DESCRIPTION OF THE TASK | Return every line of the data exactly as it stands.

──────── PROVIDED MATERIAL

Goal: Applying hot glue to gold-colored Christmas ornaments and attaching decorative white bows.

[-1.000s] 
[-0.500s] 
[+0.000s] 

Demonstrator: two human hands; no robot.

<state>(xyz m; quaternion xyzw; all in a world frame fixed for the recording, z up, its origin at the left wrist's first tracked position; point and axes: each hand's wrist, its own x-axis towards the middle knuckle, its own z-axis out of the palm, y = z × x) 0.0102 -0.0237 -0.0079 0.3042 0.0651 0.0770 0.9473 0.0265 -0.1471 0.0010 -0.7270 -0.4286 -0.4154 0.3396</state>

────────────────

EXERCISE RESULT |
Goal: Applying hot glue to gold-colored Christmas ornaments and attaching decorative white bows.

[-1.000s] 
[-0.500s] 
[+0.000s] 

Demonstrator: two human hands; no robot.

<state>(xyz m; quaternion xyzw; all in a world frame fixed for the recording, z up, its origin at the left wrist's first tracked position; point and axes: each hand's wrist, its own x-axis towards the middle knuckle, its own z-axis out of the palm, y = z × x) 0.0102 -0.0237 -0.0079 0.3042 0.0651 0.0770 0.9473 0.0265 -0.1471 0.0010 -0.7270 -0.4286 -0.4154 0.3396</state>

The exercise requires nothing more than what has been given.